The cell-mediated immune response was assessed using an adaptation of the method described by Maecker et al . Peripheral blood mononuclear cells were restimulated in vitro using the H5N1 split antigen from the A/Vietnam/1194/2004-like NIBRG-14 vaccine strain. The cells were labeled using conventional immunofluorescence labeling of cellular phenotype markers and intracellular cytokines and analyzed by flow cytometry. Results were expressed as frequency of CD4+ or CD8+ T cells responding to the antigen and expressing at least 2 markers (of CD40L, interferon-γ, interleukin-2, and tumor necrosis factor–α) per million CD4+ or CD8+ T cells in total which is deemed to give an adequate estimate of the CD4 T cell specific response against the A/influenza antigen, on the basis of previous published observations [17–19]. Response was measured on days 0, 21, 42, and 180.
The primary immunogenicity analysis was performed on the according-to-protocol (ATP) cohort, including all participants who met all eligibility criteria, complied with protocol procedures, and had antibody assay results available. The immunogenicity analysis at day 180 was performed on the ATP persistence cohort. A subset of 90 participants in each AS03A-adjuvanted vaccine group enrolled in Belgium was randomly selected for measurement of neutralizing antibodies.

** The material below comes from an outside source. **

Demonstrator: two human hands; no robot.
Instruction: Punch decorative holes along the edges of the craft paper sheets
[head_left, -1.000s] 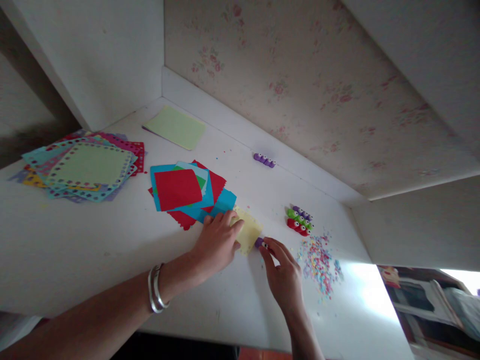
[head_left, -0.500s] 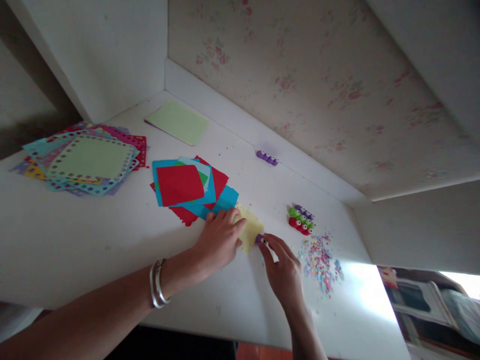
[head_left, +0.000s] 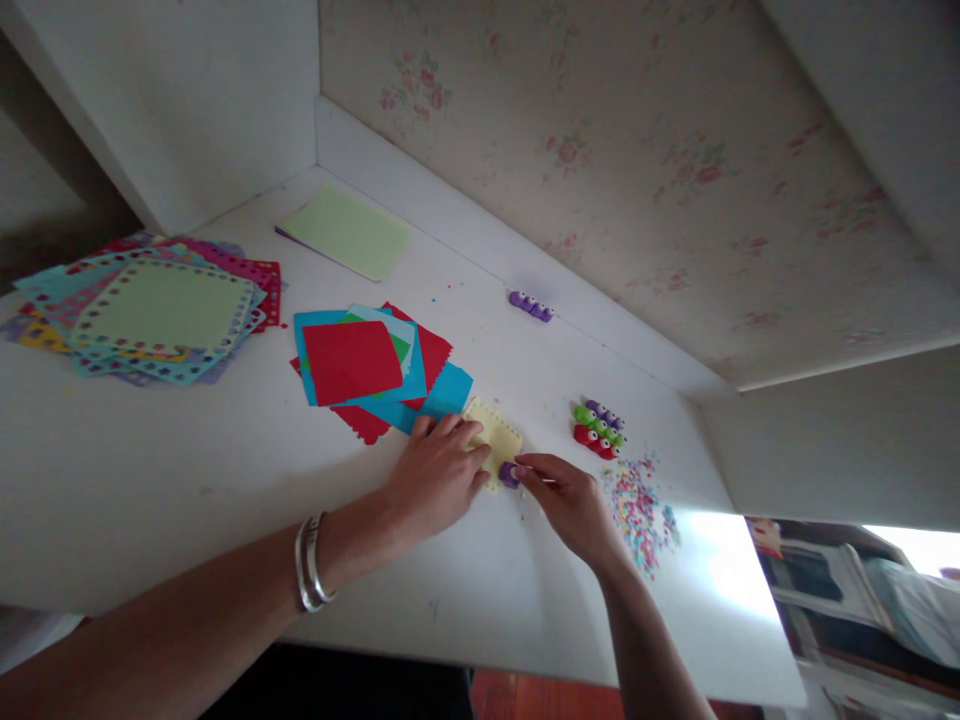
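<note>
Head view: we have our left hand (head_left: 437, 472) laid on a small yellow sheet (head_left: 499, 430) with dotted borders, its fingers loosely spread and bent, resting on the paper rather than wrapped around anything. Our right hand (head_left: 540, 474) has a narrow grip, thumb and forefinger together on a purple punch (head_left: 509, 476) with a pale top; that punch sits at the sheet's five o'clock corner, touching it. Taking the yellow sheet as the dial's centre, we see a fanned stack of red, blue and green paper (head_left: 352, 362) at ten o'clock, its lowest blue piece reaching our left fingers. Farther out, between nine and ten, lies a pile of patterned sheets (head_left: 169, 308), and pale green paper (head_left: 346, 232) lies at eleven. A row of purple punches (head_left: 531, 306) stands around half past twelve, near the wall. Purple, green and red punches (head_left: 598, 430) cluster close to three o'clock, while confetti (head_left: 641, 515) is scattered at four, beyond our right hand. We wear silvery bangles (head_left: 311, 563) on the left wrist.
</note>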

The HI antibody response was analyzed in terms of CHMP criteria for approval of an influenza vaccine in adults aged ≥60 years (ie, the SCR and SPR must be >30% and >60%, respectively). No correlate of protection for neutralizing antibodies has been established, but the conventional postvaccination 4-fold increase in titer seems a reasonable standard.

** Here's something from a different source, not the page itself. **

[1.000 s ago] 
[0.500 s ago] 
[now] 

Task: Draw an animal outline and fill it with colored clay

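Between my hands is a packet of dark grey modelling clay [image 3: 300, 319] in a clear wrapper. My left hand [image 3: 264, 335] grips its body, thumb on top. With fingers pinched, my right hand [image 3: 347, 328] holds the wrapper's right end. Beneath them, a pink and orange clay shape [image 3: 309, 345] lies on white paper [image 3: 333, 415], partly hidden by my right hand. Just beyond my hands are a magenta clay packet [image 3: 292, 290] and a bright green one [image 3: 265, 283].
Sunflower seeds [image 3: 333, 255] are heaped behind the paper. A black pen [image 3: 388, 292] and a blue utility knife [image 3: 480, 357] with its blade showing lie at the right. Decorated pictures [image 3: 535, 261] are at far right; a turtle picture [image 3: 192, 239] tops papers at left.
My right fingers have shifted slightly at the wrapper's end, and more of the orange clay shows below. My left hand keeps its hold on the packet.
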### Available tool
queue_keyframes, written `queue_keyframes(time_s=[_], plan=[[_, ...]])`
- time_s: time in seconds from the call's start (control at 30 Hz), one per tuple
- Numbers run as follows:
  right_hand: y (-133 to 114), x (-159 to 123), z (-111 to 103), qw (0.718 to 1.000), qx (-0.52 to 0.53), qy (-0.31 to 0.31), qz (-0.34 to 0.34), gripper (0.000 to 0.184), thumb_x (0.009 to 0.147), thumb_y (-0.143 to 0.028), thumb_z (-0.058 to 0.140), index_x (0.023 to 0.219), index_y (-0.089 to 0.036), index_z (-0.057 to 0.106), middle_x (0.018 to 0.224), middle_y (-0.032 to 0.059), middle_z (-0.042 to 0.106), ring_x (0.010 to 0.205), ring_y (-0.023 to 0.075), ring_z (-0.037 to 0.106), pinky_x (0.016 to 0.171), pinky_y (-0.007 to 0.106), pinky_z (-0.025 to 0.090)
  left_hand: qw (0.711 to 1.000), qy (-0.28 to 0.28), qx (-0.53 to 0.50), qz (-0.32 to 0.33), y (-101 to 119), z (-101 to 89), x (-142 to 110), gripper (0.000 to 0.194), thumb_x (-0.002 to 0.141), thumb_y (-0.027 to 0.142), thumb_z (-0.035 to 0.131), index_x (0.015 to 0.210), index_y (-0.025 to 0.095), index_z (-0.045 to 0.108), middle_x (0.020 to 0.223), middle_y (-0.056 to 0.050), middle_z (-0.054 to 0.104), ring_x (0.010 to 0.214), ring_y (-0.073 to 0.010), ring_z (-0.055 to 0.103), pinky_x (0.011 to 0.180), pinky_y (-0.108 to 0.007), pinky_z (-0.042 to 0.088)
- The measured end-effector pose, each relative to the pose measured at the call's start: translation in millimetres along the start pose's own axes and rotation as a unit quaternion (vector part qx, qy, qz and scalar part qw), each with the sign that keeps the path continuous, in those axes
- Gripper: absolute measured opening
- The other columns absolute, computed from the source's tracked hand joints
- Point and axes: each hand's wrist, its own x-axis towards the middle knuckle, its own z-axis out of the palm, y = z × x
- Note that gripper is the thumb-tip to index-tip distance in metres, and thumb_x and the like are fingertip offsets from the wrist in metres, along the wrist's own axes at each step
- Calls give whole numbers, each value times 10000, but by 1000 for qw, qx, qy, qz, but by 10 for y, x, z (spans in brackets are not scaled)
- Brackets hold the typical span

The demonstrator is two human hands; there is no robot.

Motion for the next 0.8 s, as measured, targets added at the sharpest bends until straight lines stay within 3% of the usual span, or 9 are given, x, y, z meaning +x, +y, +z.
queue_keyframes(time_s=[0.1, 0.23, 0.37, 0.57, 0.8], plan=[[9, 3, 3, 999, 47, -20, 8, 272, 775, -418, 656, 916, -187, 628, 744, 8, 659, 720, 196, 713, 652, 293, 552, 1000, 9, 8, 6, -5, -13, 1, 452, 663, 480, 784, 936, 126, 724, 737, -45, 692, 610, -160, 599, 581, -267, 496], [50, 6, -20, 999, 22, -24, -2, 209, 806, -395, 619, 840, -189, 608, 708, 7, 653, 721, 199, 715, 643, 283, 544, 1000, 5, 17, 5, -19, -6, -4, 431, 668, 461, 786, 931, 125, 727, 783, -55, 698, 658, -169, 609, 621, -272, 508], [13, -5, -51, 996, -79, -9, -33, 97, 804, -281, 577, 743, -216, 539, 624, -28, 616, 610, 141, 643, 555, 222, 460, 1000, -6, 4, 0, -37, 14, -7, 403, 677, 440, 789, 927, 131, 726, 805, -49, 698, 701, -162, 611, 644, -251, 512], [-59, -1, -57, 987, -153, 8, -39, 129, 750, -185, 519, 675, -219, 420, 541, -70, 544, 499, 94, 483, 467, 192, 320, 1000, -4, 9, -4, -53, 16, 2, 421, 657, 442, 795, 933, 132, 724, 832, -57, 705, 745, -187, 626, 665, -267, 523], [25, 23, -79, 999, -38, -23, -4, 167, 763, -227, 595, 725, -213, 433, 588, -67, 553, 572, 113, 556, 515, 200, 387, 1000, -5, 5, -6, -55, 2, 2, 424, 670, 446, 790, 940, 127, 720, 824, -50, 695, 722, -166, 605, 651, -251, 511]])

The target sample size was 480 participants—180 in each AS03A-adjuvanted vaccine group and 60 in each nonadjuvanted vaccine group—to achieve 456 evaluable participants, assuming a 5% drop-out rate. The co-primary GMT end point was used to estimate sample size. A sample size of 170 evaluable participants per group was estimated to have 86% power to detect a 1.7-fold difference between the 2 AS03A-adjuvanted vaccine groups using a 2 sample t test with a .05 2-sided significance level, assuming that the standard deviations were 0.738 and 0.656 (log10 unit) for the 2 × H5N1-AS group and the 1 × H5N1-AS group, respectively, as previously observed .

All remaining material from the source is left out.